🤖 AI Summary
This work addresses the diverse performance and resource-efficiency requirements of emerging applications for network switches by proposing SPAC, a co-designed framework for automated FPGA-based switch generation that integrates protocol and architecture. SPAC leverages a domain-specific language, a modular high-level synthesis (HLS) component library, trajectory-aware design space exploration, and multi-fidelity simulation to enable joint protocol–microarchitecture optimization and efficient customization. Experimental results demonstrate that, compared to fixed-architecture approaches, SPAC reduces LUT usage by up to 55% and BRAM consumption by up to 53% across various workloads, while achieving latency improvements of 7.8%–38.4%, maintaining low packet loss rates, and incurring only modest resource overhead.
📝 Abstract
With network requirements diverging across emerging applications, latency-critical services demand minimal logic delay, while hyperscale training and collectives require sustained line-rate throughput for synchronized bulk transfers.
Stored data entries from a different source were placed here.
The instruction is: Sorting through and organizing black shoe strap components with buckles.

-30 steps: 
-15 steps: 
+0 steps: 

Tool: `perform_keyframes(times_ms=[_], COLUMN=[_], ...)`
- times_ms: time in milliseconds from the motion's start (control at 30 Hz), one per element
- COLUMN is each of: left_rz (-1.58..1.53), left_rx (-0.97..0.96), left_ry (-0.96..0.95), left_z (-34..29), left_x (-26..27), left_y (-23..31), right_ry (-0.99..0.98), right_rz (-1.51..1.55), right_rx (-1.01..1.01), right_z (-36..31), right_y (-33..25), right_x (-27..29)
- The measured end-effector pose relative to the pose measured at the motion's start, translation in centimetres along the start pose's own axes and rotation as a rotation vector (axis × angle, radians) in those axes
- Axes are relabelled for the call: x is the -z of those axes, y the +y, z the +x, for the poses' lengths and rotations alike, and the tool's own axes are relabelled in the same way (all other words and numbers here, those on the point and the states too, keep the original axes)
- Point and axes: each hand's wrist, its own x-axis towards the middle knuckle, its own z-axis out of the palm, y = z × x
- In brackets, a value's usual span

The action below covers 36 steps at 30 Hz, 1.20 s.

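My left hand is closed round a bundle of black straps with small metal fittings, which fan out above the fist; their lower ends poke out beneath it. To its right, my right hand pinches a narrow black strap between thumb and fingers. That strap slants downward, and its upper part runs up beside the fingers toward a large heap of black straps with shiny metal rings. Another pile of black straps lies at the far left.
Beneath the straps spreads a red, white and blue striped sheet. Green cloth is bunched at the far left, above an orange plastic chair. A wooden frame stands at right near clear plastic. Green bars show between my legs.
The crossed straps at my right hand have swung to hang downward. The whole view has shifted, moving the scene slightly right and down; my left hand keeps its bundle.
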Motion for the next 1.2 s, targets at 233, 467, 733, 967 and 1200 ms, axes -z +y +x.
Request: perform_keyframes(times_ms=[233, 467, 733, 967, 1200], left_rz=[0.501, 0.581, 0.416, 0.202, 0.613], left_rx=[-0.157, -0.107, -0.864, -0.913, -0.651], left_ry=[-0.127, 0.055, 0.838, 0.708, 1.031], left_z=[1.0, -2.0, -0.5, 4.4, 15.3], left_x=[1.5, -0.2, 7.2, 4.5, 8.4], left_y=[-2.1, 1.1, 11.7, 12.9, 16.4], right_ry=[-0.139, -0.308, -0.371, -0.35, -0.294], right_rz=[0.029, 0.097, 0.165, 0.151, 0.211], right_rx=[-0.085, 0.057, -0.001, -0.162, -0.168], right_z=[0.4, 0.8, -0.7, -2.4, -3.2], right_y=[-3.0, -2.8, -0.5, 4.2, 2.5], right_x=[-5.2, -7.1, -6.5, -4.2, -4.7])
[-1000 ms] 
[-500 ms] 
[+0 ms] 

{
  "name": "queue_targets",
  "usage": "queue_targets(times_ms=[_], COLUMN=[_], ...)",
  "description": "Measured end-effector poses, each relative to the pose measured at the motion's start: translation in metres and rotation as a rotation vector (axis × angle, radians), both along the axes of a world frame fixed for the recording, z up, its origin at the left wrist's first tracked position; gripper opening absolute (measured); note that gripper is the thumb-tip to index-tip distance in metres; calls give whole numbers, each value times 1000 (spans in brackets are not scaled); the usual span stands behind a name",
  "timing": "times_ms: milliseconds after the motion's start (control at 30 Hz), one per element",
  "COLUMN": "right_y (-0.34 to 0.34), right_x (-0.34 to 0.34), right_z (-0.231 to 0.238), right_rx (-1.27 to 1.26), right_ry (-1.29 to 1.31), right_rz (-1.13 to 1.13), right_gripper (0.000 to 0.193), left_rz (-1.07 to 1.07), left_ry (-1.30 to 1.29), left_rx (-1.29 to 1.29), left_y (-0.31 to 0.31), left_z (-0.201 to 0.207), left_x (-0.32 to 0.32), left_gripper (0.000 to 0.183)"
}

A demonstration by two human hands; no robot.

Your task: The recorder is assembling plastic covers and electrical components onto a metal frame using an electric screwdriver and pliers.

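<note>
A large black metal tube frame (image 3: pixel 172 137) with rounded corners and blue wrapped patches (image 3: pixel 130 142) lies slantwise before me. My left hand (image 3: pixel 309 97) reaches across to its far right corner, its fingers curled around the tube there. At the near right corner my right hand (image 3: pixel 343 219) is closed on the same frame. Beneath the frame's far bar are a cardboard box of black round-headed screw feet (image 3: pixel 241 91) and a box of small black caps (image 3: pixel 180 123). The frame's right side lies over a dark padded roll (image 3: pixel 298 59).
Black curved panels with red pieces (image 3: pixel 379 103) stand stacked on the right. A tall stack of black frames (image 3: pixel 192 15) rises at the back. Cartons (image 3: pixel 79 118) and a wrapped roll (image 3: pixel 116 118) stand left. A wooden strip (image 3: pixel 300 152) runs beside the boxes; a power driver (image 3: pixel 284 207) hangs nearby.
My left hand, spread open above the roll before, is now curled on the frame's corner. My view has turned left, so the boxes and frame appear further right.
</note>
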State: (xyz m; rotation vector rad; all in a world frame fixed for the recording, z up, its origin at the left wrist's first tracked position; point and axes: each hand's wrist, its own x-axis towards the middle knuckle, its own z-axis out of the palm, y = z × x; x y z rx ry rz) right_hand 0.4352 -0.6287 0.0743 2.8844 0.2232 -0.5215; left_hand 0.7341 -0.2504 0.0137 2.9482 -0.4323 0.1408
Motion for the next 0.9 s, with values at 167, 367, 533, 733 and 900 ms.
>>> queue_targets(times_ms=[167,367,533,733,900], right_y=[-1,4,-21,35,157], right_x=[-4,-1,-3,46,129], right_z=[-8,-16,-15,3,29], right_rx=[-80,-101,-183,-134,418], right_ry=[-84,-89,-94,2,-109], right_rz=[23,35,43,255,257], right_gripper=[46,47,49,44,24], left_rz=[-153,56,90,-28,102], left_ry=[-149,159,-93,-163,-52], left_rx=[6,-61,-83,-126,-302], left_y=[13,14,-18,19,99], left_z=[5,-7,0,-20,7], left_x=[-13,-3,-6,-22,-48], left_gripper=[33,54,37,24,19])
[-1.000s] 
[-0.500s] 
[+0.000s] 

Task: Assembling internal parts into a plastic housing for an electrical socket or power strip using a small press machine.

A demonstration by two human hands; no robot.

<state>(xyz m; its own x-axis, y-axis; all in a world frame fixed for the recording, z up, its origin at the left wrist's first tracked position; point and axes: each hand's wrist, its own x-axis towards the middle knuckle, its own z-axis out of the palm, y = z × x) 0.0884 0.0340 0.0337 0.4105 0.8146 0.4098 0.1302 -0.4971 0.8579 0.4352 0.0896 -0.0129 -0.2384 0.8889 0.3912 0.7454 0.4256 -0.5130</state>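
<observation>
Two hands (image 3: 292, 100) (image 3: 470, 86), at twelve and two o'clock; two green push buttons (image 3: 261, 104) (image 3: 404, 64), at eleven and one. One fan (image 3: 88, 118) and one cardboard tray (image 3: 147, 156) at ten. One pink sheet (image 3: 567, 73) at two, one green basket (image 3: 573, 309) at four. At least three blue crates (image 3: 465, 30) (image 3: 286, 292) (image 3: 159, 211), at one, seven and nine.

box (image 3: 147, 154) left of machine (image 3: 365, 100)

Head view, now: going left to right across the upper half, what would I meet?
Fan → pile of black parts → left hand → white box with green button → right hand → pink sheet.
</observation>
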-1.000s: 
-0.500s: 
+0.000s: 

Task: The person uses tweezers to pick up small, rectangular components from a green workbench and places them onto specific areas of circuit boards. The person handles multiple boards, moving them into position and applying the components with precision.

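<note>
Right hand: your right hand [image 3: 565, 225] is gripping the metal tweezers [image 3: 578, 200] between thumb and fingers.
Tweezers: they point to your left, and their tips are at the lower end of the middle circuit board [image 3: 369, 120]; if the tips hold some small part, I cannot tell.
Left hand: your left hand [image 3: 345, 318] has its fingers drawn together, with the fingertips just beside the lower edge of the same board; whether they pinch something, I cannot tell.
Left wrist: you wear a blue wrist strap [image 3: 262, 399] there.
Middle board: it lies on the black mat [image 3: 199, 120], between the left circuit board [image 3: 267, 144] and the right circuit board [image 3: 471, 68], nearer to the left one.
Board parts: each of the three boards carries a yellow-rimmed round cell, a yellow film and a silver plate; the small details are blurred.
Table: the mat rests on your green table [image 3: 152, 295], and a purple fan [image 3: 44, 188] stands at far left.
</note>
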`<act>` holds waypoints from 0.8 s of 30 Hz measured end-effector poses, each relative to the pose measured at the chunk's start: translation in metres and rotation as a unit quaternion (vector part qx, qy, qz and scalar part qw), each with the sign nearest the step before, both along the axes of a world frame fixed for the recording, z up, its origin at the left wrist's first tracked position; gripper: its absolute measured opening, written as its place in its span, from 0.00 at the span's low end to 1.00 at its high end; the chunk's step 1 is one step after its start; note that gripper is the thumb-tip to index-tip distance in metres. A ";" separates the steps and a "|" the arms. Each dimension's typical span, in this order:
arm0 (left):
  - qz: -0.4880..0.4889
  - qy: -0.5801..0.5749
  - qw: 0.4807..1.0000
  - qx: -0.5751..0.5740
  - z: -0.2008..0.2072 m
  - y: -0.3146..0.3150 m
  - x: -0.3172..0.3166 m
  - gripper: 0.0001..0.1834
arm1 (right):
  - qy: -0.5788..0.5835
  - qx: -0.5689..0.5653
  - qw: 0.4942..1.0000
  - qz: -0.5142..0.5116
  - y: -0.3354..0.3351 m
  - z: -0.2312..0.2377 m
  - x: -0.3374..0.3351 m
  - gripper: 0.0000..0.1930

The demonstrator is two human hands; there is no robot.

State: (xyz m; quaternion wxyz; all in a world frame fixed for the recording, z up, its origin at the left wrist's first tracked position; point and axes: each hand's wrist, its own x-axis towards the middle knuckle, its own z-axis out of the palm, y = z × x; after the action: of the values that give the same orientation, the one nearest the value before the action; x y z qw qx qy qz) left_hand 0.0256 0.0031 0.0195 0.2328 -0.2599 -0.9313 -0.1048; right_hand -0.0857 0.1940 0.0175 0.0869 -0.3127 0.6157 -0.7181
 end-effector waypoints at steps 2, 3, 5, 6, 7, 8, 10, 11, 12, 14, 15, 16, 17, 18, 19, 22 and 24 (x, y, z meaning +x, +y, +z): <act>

This divergence creates an urgent need for custom network switches tailored to specialized protocols and application-specific traffic patterns. This paper presents SPAC (Switch and Protocol Adaptive Customization), a novel approach that automates the generation of FPGA-based network switches co-optimized for custom protocols and application-specific traffic patterns. SPAC introduces a unified workflow with a domain-specific language (DSL) for protocol-architecture co-design, a library of modular HLS-based adaptive switch components, and a trace-aware Design Space Exploration (DSE) engine. By providing a multi-fidelity simulation stack, SPAC enables rapid identification of Pareto-optimal designs prior to deployment. We demonstrate the efficacy of the domain-specific adaptation of SPAC across a spectrum of real-world scenarios, spanning from latency-sensitive sensor and HFT networks to hyperscale datacenter fabrics. Experimental results show that by tailoring the micro-architecture and protocol to the specific workload, SPAC-generated designs reduce LUT and BRAM usage by 55% and 53%, respectively. Compared to fixed-architecture counterparts, SPAC delivers latency reductions ranging from 7.8% to 38.4% across various tasks while maintaining adequate resource consumption and packet drop rate.